*** Begin section ***

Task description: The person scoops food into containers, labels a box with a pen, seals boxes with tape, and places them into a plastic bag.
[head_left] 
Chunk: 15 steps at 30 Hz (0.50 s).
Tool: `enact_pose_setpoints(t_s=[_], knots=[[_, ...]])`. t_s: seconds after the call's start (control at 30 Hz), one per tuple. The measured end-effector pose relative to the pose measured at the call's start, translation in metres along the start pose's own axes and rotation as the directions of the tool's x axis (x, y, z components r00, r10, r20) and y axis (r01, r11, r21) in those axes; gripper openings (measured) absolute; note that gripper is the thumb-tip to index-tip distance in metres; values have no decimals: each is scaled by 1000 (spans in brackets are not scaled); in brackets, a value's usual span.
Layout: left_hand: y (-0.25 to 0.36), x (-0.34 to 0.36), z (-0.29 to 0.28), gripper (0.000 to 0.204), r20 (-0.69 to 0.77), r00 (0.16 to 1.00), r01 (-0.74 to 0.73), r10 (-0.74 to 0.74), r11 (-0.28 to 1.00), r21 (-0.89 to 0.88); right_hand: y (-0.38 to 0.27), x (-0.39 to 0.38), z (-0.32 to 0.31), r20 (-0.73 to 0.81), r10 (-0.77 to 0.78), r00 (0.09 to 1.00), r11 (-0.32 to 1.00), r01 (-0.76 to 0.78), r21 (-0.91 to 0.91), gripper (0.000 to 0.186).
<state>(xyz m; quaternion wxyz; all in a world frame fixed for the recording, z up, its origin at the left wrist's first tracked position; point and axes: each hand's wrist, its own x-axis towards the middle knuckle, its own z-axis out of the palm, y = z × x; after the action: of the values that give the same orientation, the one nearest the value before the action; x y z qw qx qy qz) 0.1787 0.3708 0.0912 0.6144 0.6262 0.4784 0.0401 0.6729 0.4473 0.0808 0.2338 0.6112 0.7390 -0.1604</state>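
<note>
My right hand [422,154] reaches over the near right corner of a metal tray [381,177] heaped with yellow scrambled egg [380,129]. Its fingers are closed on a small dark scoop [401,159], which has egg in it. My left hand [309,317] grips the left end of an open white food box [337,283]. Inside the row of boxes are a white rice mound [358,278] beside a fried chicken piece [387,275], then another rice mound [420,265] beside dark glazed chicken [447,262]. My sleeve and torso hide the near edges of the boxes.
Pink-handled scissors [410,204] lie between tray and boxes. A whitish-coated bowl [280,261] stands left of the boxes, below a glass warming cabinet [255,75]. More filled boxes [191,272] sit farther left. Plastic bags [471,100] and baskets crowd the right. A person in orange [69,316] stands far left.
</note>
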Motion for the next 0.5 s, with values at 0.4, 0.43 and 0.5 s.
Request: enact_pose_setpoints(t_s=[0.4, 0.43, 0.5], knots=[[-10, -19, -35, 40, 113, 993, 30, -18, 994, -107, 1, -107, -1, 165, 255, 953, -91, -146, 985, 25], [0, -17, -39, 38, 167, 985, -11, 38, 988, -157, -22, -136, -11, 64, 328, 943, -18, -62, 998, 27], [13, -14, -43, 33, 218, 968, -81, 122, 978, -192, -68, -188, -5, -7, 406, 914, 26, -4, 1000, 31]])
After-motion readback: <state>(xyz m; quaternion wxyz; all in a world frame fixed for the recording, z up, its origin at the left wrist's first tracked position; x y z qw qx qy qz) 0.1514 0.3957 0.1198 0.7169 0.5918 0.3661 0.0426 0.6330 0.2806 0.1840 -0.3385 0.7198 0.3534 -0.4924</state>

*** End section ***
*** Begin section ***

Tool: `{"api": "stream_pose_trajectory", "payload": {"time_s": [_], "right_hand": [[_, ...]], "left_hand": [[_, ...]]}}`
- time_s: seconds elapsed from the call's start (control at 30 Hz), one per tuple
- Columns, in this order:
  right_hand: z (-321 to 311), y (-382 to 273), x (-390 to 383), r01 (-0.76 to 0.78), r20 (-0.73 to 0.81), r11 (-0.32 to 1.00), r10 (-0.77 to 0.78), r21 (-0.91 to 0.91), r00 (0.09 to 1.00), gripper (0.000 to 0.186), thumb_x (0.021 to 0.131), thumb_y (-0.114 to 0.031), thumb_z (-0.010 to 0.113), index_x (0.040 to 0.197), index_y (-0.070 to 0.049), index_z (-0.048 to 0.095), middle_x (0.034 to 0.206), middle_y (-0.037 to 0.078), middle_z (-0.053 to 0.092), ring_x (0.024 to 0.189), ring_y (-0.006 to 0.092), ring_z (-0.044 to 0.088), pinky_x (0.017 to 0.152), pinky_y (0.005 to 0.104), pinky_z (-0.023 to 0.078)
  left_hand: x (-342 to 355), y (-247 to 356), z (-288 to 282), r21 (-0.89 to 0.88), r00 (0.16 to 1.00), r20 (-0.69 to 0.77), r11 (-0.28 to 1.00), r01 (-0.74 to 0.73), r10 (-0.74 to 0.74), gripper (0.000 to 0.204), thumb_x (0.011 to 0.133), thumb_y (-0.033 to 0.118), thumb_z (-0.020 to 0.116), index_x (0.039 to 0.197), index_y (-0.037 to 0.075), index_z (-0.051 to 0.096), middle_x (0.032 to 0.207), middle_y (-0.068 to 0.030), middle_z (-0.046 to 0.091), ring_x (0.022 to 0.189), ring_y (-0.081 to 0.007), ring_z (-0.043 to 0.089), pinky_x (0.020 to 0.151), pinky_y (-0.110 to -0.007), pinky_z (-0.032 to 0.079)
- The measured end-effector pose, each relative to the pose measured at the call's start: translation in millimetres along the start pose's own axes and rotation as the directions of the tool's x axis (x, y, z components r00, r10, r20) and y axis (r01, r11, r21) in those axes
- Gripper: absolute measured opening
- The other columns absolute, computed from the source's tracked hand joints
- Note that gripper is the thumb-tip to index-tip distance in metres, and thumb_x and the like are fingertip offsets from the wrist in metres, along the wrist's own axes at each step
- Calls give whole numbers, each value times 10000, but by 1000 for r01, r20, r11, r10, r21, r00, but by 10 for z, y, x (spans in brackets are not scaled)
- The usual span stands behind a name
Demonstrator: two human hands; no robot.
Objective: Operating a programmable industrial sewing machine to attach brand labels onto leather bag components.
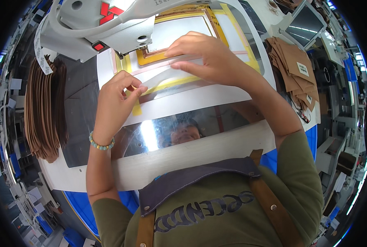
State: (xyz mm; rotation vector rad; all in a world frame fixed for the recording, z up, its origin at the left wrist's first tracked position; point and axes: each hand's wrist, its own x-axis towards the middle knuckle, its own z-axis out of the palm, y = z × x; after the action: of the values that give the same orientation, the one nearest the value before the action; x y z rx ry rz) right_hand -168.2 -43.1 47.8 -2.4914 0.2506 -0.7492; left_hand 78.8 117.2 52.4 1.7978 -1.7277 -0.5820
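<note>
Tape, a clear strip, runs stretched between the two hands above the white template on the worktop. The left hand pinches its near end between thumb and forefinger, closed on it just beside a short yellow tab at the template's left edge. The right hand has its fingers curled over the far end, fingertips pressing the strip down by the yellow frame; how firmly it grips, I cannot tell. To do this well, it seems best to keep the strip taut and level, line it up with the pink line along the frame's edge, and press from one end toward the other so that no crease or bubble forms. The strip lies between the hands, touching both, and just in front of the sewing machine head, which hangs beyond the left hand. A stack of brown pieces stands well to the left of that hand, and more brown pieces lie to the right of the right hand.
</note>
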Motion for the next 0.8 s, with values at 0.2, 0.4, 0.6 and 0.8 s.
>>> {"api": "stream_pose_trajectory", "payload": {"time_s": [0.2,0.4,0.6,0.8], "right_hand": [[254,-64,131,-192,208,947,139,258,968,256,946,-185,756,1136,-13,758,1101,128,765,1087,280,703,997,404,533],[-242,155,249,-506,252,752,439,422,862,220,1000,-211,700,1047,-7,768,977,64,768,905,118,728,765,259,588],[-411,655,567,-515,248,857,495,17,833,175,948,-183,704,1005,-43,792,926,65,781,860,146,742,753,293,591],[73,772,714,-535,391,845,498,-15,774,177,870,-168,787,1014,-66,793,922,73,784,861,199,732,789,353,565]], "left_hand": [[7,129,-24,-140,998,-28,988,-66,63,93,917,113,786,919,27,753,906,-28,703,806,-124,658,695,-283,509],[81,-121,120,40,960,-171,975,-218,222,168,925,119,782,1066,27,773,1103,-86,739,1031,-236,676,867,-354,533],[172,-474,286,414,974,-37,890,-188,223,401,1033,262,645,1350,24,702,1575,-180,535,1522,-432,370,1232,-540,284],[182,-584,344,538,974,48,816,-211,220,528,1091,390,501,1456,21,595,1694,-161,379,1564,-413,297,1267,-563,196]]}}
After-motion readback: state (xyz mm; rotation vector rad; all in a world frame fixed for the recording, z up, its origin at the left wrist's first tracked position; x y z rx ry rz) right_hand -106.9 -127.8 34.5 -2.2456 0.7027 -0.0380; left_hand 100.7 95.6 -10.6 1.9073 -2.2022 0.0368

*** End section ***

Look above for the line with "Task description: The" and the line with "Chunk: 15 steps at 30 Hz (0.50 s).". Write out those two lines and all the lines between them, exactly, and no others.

§ **COMPLETED EXERCISE**
Task description: The person scoops food into containers, labels a box with a pen, seals boxes with tape, and places them into a plastic bag.
[head_left] 
Chunk: 15 steps at 30 Hz (0.50 s).

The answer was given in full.